An extraordinary, persistent storm that has been funneling moisture through New Mexico all week has led to record and near-record flows on many of the state’s rivers. But the answer to the question on everyone’s mind – “Is the drought over?” – depends on where you sit.
On the Pecos, the answer appears to be “yes,”said Greg Lewis, Pecos River Basin manager for the New Mexico Interstate Stream Commission. “I’d say it’s a drought-ender for this year,” Lewis said in a phone interview as he was surveying reservoir levels on the eastern New Mexico river.
With flows on the Pecos in some places reaching levels the river had not had since the 1940s, the storm should put enough water into reservoirs to ensure irrigation water for farmers next spring, Lewis said. That comes as good news to farmers in Carlsbad, who depend on the river’s water to irrigate their crops.
On the Rio Grande, the picture is less rosy.
“The underlying drought remains unchanged,” said Phil King of New Mexico State University. King has his eyes on Elephant Butte Reservoir, the key storage reservoir on the Rio Grande. For all practical purposes, it remains empty.
“We went from 3 percent of storage to 4½ percent of storage. Big whoop,” King said.
“I am concerned that a lot of people think the drought is over, and it so does not mean that,” King said.
The storm has been unusual in a number of respects, weather and climate experts said.
The most important characteristic has been its persistence, said David Gutzler, a climatologist and professor at the University of New Mexico.
“It’s just been stuck,” Gutzler said.
The result has been what amounts to a river of water vapor streaming up from the tropics, wedged between stable weather patterns to our east and west, Gutzler said. “The maps show a river of moisture,” Gutzler said.
That makes the pattern similar to a classic New Mexico summer monsoon rain event, but much more extreme, because of its persistence, Gutzler said.
Instead of isolated thunderstorms, the storm has produced widespread, continuous rain, according to Kerry Jones of the National Weather Service, because the plume of moisture in the upper atmosphere is much warmer than a typical monsoon flow.

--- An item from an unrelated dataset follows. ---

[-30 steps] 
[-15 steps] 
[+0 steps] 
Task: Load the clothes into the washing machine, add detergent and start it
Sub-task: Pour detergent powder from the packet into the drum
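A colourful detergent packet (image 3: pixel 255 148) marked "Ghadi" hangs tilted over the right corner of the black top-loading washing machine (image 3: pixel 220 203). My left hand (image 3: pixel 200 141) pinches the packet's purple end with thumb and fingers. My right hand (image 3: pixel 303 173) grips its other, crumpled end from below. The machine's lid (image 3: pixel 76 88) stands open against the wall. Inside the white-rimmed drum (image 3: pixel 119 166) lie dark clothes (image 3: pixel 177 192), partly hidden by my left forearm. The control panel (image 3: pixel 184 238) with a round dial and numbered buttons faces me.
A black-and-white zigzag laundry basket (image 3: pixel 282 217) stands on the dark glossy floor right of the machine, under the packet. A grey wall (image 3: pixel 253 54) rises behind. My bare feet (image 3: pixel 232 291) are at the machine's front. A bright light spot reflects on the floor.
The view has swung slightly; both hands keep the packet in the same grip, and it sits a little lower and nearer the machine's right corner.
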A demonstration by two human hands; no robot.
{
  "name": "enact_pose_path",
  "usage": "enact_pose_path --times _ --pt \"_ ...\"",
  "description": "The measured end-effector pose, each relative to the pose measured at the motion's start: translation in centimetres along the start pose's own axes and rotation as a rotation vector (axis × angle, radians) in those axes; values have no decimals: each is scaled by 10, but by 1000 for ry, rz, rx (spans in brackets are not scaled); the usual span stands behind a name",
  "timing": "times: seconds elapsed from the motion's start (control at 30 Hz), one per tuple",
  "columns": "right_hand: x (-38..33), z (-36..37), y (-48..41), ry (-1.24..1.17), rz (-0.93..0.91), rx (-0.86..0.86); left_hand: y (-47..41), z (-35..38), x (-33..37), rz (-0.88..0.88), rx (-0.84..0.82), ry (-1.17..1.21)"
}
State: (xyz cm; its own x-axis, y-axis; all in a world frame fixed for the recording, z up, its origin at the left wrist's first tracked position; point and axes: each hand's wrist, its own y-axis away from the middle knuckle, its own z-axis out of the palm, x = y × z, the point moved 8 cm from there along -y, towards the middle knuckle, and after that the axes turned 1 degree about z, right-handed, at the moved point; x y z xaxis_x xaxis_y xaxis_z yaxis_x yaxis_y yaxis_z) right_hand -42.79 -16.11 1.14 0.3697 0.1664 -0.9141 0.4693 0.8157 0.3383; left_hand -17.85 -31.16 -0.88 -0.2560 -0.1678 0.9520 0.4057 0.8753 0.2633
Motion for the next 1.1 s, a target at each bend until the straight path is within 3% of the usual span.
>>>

“This is as tropical an air mass as we get,” Jones said. That makes the storm much more efficient at getting rain out of the clouds and onto the ground, Jones said.
In that respect, the storm is not unprecedented. Many of New Mexico’s historic floods have happened around this time of year, as the remnants of tropical storms spin up from the Pacific across Mexico and into the Southwest.
In terms of drought relief, one of the most important features may be the way the storm is moistening mountain soils heading into the coming winter, said Wayne Sleep, snow surveyor with the Natural Resources Conservation Service. One of the problems the last few years was the dry soil heading into the winter, which makes a bad foundation for snowpack and spring runoff.
Sleep said his weather stations in the high country had registered between 1.5 and 2 inches of rain through midnight Thursday.
While good, that still leaves the state’s major watersheds with just 70 to 80 percent of average precipitation for the water year, which ends Sept. 30.